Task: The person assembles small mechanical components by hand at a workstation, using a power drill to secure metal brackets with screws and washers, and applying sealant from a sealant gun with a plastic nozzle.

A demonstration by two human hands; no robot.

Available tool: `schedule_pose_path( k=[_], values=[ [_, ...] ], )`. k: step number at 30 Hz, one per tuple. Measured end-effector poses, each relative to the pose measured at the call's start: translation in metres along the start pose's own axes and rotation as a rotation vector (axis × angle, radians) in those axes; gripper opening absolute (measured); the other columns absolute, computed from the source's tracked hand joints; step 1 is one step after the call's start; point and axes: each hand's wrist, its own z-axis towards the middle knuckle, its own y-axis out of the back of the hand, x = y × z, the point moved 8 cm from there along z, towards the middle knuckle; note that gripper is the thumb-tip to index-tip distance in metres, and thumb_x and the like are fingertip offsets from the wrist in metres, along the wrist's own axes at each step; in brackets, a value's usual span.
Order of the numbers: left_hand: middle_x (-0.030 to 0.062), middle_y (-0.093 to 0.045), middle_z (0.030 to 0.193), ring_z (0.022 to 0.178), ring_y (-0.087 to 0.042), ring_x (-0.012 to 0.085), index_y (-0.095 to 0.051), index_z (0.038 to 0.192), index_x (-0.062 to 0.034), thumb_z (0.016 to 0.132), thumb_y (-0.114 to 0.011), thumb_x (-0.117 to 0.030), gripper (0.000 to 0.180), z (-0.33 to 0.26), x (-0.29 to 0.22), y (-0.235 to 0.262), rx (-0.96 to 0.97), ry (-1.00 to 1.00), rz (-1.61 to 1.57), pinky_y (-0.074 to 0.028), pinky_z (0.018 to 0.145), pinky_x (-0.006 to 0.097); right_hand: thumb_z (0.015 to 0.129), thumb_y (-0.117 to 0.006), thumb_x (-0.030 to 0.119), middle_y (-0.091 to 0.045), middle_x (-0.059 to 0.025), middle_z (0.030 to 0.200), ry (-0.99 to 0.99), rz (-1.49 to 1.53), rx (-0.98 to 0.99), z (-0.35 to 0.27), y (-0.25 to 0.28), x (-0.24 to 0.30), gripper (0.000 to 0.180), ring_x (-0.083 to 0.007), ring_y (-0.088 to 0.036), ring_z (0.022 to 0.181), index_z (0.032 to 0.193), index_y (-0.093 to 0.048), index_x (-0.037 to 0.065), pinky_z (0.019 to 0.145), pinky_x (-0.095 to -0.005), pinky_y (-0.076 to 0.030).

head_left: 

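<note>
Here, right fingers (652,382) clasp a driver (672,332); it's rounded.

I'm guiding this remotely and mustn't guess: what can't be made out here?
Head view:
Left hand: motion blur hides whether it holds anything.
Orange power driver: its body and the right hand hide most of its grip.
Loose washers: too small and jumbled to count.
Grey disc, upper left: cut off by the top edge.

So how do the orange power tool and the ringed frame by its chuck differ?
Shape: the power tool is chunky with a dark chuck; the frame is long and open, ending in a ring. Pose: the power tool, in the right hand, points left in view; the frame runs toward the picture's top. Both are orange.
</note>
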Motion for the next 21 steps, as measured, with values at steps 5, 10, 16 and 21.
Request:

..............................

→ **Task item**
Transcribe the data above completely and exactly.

→ **Response area**
Task: The person assembles small mechanical components by hand at a workstation, using a power drill to secure metal brackets with screws and washers, and applying sealant from a sealant gun with a plastic nozzle.

A demonstration by two human hands; no robot.

Available tool: `schedule_pose_path( k=[_], values=[ [_, ...] ], )`. k: step number at 30 Hz, one per tuple. Measured end-effector poses, each relative to the pose measured at the call's start: translation in metres along the start pose's own axes and rotation as a rotation vector (axis × angle, radians) in those axes; gripper opening absolute (measured); the other columns absolute, computed from the source's tracked hand joints; step 1 is one step after the call's start; point and axes: each hand's wrist, its own z-axis towards the middle knuckle, its own y-axis out of the back of the hand, x = y × z, the point moved 8 cm from there along z, towards the middle knuckle; note that gripper is the thumb-tip to index-tip distance in metres, and thumb_x and the like are fingertip offsets from the wrist in metres, along the wrist's own axes at each step; in brackets, a value's usual span.
Order of the numbers: left_hand: middle_x (-0.030 to 0.062), middle_y (-0.093 to 0.045), middle_z (0.030 to 0.193), ring_z (0.022 to 0.178), ring_y (-0.087 to 0.042), ring_x (-0.012 to 0.085), index_y (-0.095 to 0.051), index_z (0.038 to 0.192), index_x (-0.062 to 0.034), thumb_z (0.016 to 0.132), thumb_y (-0.114 to 0.011), thumb_x (-0.117 to 0.030), gripper (0.000 to 0.180), z (-0.33 to 0.26), x (-0.29 to 0.22), y (-0.235 to 0.262), rx (-0.96 to 0.97), ry (-1.00 to 1.00), rz (-1.61 to 1.57), pinky_y (-0.074 to 0.028), pinky_z (0.018 to 0.145), pinky_x (-0.006 to 0.097); right_hand: thumb_z (0.015 to 0.129), thumb_y (-0.117 to 0.006), thumb_x (-0.030 to 0.119), middle_y (-0.091 to 0.045), middle_x (-0.059 to 0.025), middle_z (0.030 to 0.200), ry (-0.99 to 0.99), rz (-1.49 to 1.53), rx (-0.98 to 0.99), z (-0.35 to 0.27), y (-0.25 to 0.28), x (-0.24 to 0.30), gripper (0.000 to 0.180), ring_x (-0.083 to 0.007), ring_y (-0.088 to 0.036), ring_z (0.022 to 0.181), index_z (0.032 to 0.193), index_y (-0.093 to 0.048), index_x (-0.037 to 0.065), pinky_z (0.019 to 0.145), pinky_x (-0.095 to -0.005), pinky_y (-0.076 to 0.030).

head_left: 

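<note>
Here, right fingers (652,382) clasp a driver (672,332); it's rounded.

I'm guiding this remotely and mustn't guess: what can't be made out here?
Head view:
Left hand: motion blur hides whether it holds anything.
Orange power driver: its body and the right hand hide most of its grip.
Loose washers: too small and jumbled to count.
Grey disc, upper left: cut off by the top edge.

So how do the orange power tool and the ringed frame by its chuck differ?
Shape: the power tool is chunky with a dark chuck; the frame is long and open, ending in a ring. Pose: the power tool, in the right hand, points left in view; the frame runs toward the picture's top. Both are orange.
</note>
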Motion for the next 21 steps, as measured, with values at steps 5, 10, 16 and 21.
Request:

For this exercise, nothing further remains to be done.